Power was associated with conservative art as an exhibitor with Attorney-General Robert Menzies' Australian Academy of Art formed in Canberra in 1937 with Menzies as its inaugural chair. It aspired to principles of the British Academy and to advise government on artistic matters, but it failed to obtain a royal charter when opposed by the Contemporary Art Society and other modernist groups, so its last annual exhibition was in 1947.

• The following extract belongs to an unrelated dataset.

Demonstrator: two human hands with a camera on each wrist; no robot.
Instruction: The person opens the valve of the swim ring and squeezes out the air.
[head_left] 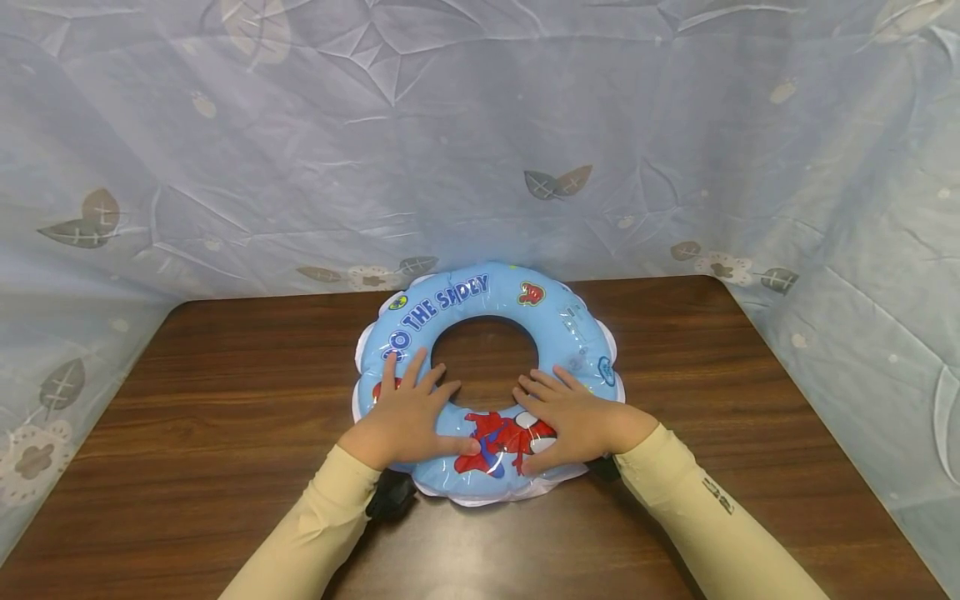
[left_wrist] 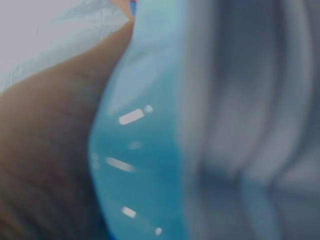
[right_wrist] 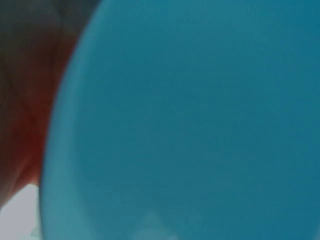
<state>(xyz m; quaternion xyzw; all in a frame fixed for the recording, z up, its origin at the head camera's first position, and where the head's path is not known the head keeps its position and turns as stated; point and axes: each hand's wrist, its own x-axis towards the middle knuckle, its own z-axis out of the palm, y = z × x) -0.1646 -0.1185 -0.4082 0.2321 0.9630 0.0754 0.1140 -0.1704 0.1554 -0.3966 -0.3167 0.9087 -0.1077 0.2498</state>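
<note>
A light blue inflatable swim ring [head_left: 502, 287] with a white scalloped edge, cartoon figures and blue lettering lies on the brown wooden table. Spread over its near left part is my left hand [head_left: 408, 421], fingers straight and pointing away, thumb toward the printed red figure. My right hand [head_left: 581, 421] rests on the near right part in the same way, its fingertips by the inner hole. In the left wrist view the blue wall of the ring [left_wrist: 140, 150] bulges close to the palm. Blue plastic of the ring [right_wrist: 190, 125] fills most of the right wrist view.
The wooden table [head_left: 225, 400] extends to both sides of the ring. A pale grey-blue curtain [head_left: 465, 150] printed with leaves and flowers hangs behind the table and along both sides. Dark wrist gear [head_left: 392, 497] shows below the left wrist.
</note>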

Nevertheless, Power's work was still highly regarded and fetched good prices in 1947; Draught Horses Drinking sold for 300 guineas (a value of A$20,660 in 2021). He conducted art lessons in his Melbourne School of Art on the corner of Elizabeth Street and Little Collins Streets where he was assisted by a previous disciple and fellow realist Max Middleton. Among his students were Ambrose Griffin, Joan Lane, Cathleen Edkins and Janet Dawson who took his classes from the age of 11, between 1946 and 1949. She described him as "a funny old man [who] always had an unlit hand-rolled cigarette on his lower lip, which jiggled up and down as he talked. He was very kindly, and also a very good technician, and just taught basic things."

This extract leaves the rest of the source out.